Mr Williams stated that although some movement has been made towards the withdrawal of funding in 2011, only 18 months of the two-year programme remain, and very little has happened so far. At a meeting at the Hoylake Centre, David Ball had made it clear that things would happen at a greater rate of progress in future.
There had been talk about a condition survey of the buildings. No one will take on something they are not sure about, because the money will not be there. The survey turned out to be a walk about by people, who said OK. The roof, heating, drains etc., had not been part of the survey. The inspector had conceded that these will be checked, but to what extent had not been explained.
The reason for getting together is for each centre to give support to each other. There is a strong desire for Westbourne Hall, Greasby and Hoylake centres to survive, but to do this you need a strong joint management committee, and this is very difficult to achieve.

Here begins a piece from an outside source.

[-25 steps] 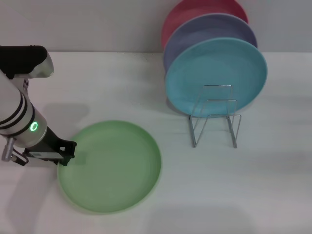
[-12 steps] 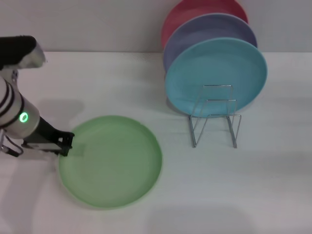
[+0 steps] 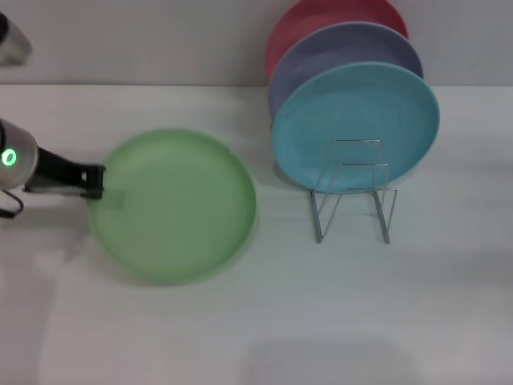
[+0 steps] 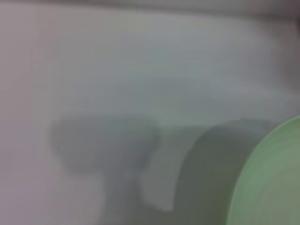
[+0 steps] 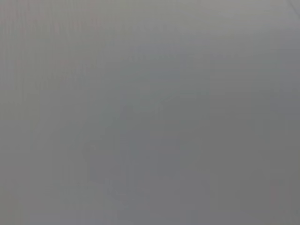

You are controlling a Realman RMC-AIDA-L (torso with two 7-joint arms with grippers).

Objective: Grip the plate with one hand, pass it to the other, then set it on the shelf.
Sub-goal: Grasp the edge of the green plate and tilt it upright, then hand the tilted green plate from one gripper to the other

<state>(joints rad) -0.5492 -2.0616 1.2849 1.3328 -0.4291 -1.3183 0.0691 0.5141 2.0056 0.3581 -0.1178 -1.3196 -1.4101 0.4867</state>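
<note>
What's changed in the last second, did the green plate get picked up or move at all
Yes. The left gripper, clamped on the plate's left rim throughout, has carried it up and away from the robot, off the table. The shelf and the turquoise plate, lavender plate and pink plate stayed put. The right gripper is out of view.

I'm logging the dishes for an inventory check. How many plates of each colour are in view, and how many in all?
Light green plate, held at its rim by the left gripper: 1
Turquoise plate: 1
Lavender plate: 1
Pink plate: 1
Total: 4 plates
</note>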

People are working and they have limited time to give. One solution would be to employ a manager centrally who would deal with the lettings for the three centres, and to procure someone who would do a single accountancy job. By doing this it should be possible to preserve this great hall and run the other two centres. Mr Williams added that he was reasonably confident that it would be possible to move forward in that way. He was concerned about the speed of progress with the Local Authority, and the only reassurance that had been given had been that money is available in a dowry to put the buildings in good order. He would like to say with some confidence that all the centres will survive, but there are serious doubts about some of the smaller ones. For the three centres to survive with a joint management committee, they will have to become a really serious commercial organisation.
Mr Williams continued that Hoylake Community Centre is celebrating its centenary with a week-long series of events from 22 to 28 June. There will be a free exhibition of the 100 years of the Parade School building and old Hoylake. This will give an opportunity for people to see how their ancestors lived and a visit to the refurbished Victorian/-Edward classroom will show how they went to school. A visit is expected from Heather Chapman, a local historian.
A member of the public explained that she has been researching the history of the Parade School using records that were left behind when the school closed. Members of the community have come forward with information and photographs, and that is what next week is all about – sharing what has been learned and celebrating 100 years in the old school.
In summarising the discussion, the Chair stated that local Councillors are totally opposed to the closure of the libraries and a report on the inquiry is awaited. On the matter of the halls, people are trying to do their best to make sure the halls do survive, and local councillors will support people in this in every way possible.